Vector bundles on flag varieties

We study vector bundles on flag varieties over an algebraically closed field k. In the first part, we suppose $$G=G_k(d,n)$$ $$(2\le d\le n-d)$$ to be the Grassmannian parameterizing linear subspaces of dimension d in $$k^n$$, where k is an algebraically closed field of characteristic $$p>0$$. Let E be a uniform vector bundle over G of rank $$r\le d$$. We show that E is either a direct sum of line bundles or a twist of the pullback of the universal subbundle $$H_d$$ or its dual $$H_d^{\vee }$$ by a series of absolute Frobenius maps. In the second part, splitting properties of vector bundles on general flag varieties $$F(d_1,\ldots ,d_s)$$ in characteristic zero are considered.
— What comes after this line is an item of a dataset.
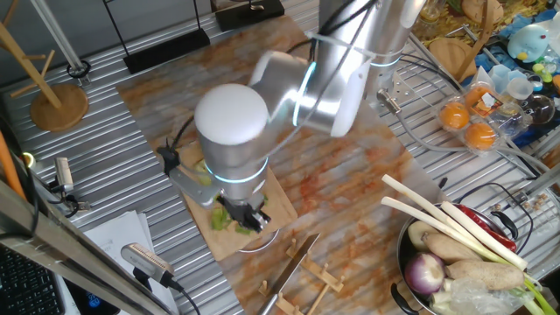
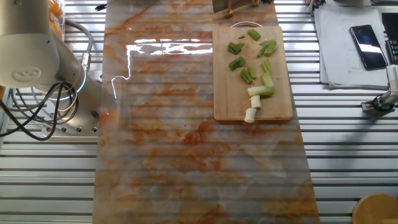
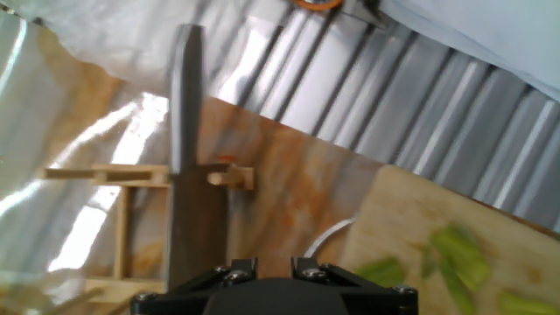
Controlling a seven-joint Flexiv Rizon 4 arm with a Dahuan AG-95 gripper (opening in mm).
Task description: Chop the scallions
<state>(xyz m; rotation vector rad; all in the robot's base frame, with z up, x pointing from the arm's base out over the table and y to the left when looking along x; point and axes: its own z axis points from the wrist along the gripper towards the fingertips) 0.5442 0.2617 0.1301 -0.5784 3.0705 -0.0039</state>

We prove a structure theorem for bundles over flag varieties which are uniform with respect to the ith component of the manifold of lines in $$F(d_1,\ldots ,d_s)$$. Furthermore, we generalize the Grauert–M$$\ddot{\text{u}}$$lich–Barth theorem to flag varieties. As a corollary, we show that any strongly uniform i-semistable $$(1\le i\le n-1)$$ bundle over the complete flag variety splits as a direct sum of special line bundles.